§ WHAT YOU WILL DO:
Every line below that contains the word "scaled" must be copied.

[Dataset records]
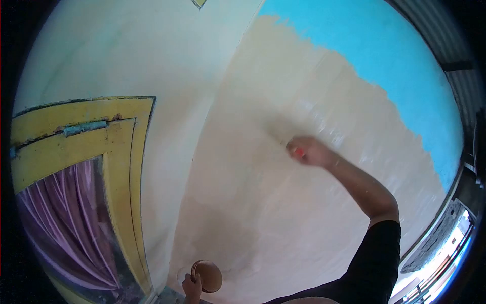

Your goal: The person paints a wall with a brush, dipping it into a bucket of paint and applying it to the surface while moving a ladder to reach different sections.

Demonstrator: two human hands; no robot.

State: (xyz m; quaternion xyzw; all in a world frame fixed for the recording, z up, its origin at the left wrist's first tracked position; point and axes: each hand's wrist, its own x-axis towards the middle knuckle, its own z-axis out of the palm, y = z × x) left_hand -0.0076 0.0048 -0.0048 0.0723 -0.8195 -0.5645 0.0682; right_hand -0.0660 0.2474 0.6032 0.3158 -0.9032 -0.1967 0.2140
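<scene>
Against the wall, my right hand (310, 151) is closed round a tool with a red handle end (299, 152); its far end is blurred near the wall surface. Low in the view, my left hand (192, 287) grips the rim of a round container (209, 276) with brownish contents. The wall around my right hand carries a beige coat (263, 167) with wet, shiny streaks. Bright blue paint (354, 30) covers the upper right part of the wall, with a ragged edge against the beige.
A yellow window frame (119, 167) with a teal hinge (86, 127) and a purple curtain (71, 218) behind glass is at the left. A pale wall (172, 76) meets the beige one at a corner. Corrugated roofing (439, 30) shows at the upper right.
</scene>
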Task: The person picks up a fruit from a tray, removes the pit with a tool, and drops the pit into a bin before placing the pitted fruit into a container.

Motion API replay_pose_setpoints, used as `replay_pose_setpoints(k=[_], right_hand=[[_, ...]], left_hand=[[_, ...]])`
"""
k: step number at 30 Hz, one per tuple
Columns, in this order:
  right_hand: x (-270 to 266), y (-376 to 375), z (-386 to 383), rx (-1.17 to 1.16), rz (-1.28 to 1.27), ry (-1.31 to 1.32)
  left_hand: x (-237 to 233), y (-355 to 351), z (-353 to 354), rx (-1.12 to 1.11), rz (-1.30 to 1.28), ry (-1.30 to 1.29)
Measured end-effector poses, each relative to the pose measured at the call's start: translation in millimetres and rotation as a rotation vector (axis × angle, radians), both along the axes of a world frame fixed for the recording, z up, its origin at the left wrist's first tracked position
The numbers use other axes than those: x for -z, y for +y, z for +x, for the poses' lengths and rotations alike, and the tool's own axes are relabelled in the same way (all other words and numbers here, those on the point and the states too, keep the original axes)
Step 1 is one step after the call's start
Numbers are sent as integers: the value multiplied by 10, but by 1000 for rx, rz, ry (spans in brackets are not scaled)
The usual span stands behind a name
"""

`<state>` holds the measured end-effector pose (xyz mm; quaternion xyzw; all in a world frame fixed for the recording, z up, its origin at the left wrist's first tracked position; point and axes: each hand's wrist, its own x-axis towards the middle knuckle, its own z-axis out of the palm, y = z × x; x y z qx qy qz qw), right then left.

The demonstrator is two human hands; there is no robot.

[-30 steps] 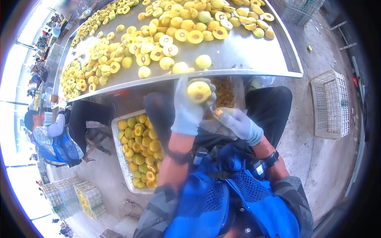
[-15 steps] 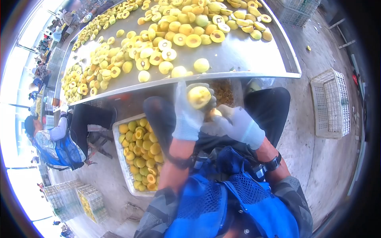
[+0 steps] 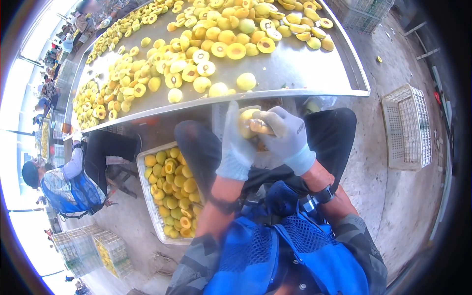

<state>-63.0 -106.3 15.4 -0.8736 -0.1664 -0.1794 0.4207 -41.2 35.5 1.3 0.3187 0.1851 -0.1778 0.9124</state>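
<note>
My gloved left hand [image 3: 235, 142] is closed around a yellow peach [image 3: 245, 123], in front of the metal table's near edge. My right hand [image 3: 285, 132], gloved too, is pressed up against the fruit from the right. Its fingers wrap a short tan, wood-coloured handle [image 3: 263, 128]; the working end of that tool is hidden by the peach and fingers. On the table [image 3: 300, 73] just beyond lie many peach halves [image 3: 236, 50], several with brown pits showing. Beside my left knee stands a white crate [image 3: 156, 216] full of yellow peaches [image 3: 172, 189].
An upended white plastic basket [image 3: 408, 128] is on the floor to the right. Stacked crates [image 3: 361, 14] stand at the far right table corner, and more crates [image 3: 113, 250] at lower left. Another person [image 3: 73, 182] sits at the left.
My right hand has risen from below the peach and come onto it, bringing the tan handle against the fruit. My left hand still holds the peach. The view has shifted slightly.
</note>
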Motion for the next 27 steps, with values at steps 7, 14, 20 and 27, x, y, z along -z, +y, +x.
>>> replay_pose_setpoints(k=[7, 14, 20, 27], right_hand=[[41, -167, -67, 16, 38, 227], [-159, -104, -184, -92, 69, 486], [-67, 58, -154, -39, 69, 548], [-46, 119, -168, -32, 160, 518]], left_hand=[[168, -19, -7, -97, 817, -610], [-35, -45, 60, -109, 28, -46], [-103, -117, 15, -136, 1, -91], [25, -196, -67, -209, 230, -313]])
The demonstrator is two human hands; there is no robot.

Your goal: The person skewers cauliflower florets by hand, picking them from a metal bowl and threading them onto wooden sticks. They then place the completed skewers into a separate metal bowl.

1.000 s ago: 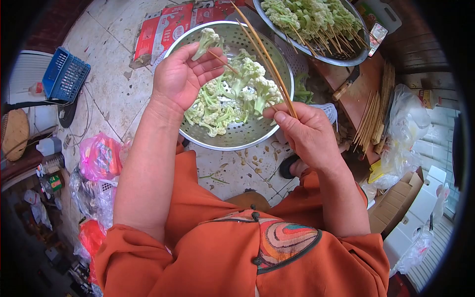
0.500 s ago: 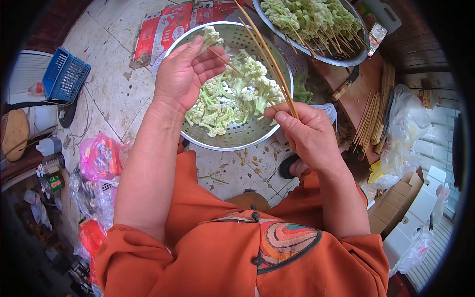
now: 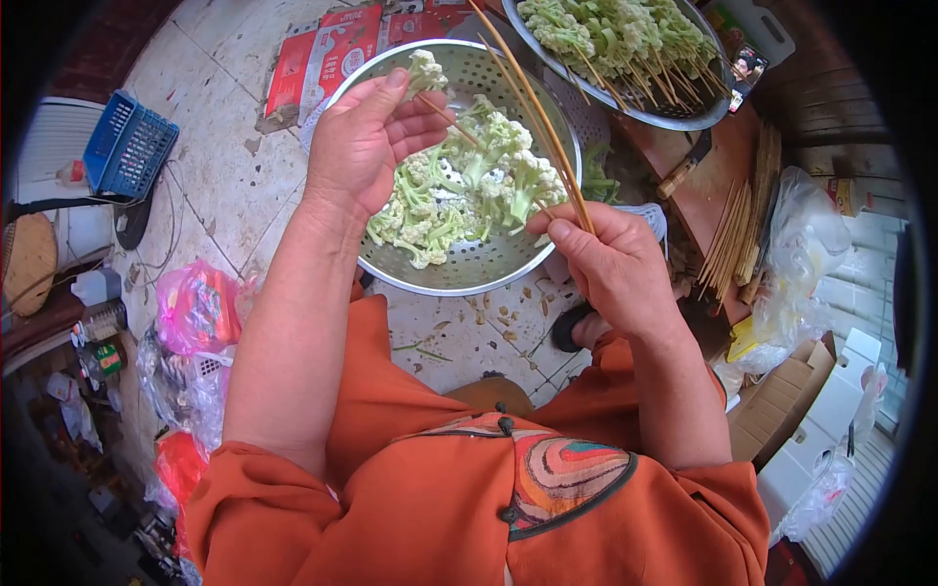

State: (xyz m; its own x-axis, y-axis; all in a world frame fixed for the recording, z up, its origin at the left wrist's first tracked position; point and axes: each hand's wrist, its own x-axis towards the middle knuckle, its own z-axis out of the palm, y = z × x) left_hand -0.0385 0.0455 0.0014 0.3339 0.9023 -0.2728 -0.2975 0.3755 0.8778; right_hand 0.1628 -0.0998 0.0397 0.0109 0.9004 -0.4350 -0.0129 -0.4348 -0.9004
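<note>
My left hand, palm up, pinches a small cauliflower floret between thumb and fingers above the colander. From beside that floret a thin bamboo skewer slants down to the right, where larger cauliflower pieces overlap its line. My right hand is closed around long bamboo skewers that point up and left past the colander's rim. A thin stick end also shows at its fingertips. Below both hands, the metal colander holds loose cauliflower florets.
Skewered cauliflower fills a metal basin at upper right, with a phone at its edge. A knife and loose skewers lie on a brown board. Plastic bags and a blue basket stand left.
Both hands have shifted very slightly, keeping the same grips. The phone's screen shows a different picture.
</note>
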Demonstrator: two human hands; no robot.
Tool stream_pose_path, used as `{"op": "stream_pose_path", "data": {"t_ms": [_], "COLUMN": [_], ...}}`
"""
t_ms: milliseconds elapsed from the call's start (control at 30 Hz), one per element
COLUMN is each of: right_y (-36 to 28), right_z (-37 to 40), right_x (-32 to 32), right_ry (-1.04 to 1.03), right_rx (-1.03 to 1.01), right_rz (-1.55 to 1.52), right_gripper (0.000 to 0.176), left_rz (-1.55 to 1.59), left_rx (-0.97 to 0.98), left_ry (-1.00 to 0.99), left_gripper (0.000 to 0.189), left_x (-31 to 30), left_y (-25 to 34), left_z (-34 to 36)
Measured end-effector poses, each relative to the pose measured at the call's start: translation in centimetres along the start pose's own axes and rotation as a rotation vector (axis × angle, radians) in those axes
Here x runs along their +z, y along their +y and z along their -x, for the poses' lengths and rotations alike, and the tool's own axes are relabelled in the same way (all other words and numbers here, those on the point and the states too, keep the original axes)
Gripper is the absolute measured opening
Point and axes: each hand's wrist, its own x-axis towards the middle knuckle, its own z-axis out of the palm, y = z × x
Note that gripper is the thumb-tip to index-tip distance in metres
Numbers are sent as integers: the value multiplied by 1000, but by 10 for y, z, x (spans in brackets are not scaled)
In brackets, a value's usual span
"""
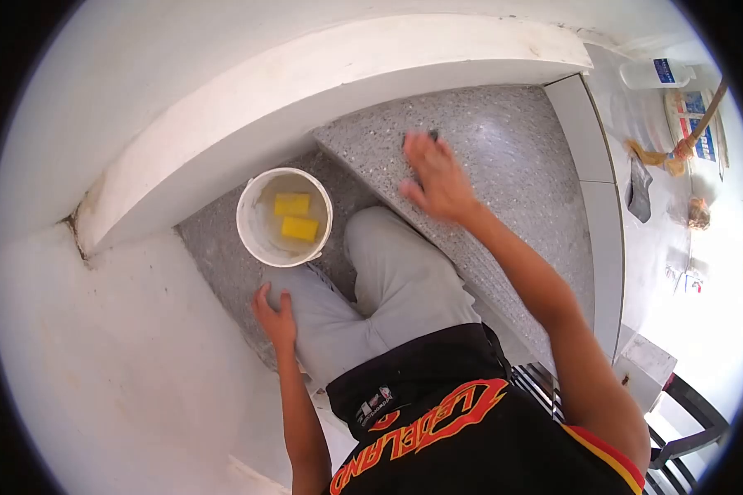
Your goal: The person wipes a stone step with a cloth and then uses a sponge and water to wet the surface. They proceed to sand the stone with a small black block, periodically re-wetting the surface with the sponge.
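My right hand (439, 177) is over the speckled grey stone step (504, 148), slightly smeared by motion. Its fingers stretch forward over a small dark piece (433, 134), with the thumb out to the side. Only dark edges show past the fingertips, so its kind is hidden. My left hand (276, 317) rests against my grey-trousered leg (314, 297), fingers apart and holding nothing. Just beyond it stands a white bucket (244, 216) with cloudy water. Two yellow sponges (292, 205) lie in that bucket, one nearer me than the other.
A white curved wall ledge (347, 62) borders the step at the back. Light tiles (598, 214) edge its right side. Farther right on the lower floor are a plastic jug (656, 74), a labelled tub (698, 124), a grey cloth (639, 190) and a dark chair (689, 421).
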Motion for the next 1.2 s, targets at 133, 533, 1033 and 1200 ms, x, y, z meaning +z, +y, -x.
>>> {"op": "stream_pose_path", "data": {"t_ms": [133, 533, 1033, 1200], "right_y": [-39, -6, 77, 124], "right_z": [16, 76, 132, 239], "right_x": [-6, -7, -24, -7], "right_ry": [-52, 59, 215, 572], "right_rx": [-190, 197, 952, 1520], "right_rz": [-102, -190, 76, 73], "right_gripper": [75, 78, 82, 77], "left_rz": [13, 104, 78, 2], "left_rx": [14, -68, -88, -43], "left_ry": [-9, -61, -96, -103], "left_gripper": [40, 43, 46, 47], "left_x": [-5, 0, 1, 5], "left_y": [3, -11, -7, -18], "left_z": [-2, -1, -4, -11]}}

§ TASK RESPONSE:
Numbers are sent as integers: the value multiplied by 10, but by 1000 for rx, rz, ry (spans in brackets are not scaled)
Numbers are sent as integers: the value multiplied by 1000, but by 10 for y, z, x (spans in brackets are not scaled)

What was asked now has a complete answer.